Reproduce the whole listing word for word. Leave every image out.

### The data

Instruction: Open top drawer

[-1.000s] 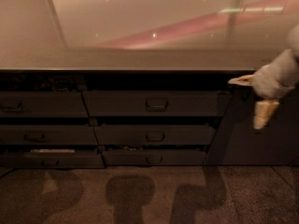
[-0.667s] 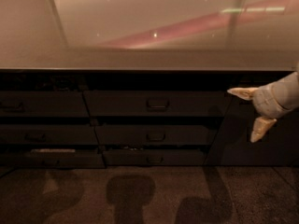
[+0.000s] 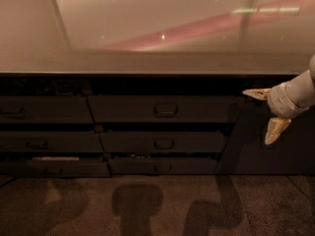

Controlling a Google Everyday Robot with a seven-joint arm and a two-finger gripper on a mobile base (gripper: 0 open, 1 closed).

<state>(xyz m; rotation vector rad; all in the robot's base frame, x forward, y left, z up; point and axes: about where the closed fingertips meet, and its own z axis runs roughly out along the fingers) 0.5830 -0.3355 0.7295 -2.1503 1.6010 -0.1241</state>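
Top drawer (image 3: 165, 109) sits shut just beneath the counter (image 3: 147, 63), in the middle column. Gripper (image 3: 266, 113) hangs well to its right, touching nothing, fingers (image 3: 275, 130) spread open. Bottom-left drawer (image 3: 59, 168) shows a pale strip (image 3: 55, 159) along its top edge.

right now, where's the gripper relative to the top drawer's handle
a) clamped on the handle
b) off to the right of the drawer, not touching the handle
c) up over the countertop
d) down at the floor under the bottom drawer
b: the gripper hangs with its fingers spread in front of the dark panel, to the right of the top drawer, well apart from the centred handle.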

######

_Answer below:_
Instruction: Open top drawer

[-1.000s] 
[-0.667s] 
[+0.000s] 

Controlling a Google Everyday Robot with a seven-joint arm and a two-finger gripper on a mobile base (gripper: 0 open, 1 closed).

<state>(xyz m; rotation vector rad; all in the robot's base frame, x forward, y left, z up; point and axes: about where the closed fingertips meet, and its own z axis runs roughly out along the fingers) 0.5830 -0.3355 0.7295 -2.1503 1.6010 -0.1241</state>
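Top drawer (image 3: 165, 109) sits shut just beneath the counter (image 3: 147, 63), in the middle column. Gripper (image 3: 266, 113) hangs well to its right, touching nothing, fingers (image 3: 275, 130) spread open. Bottom-left drawer (image 3: 59, 168) shows a pale strip (image 3: 55, 159) along its top edge.

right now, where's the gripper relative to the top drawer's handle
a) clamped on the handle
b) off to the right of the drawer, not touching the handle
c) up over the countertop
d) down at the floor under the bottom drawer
b: the gripper hangs with its fingers spread in front of the dark panel, to the right of the top drawer, well apart from the centred handle.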

No further output is needed for this exercise.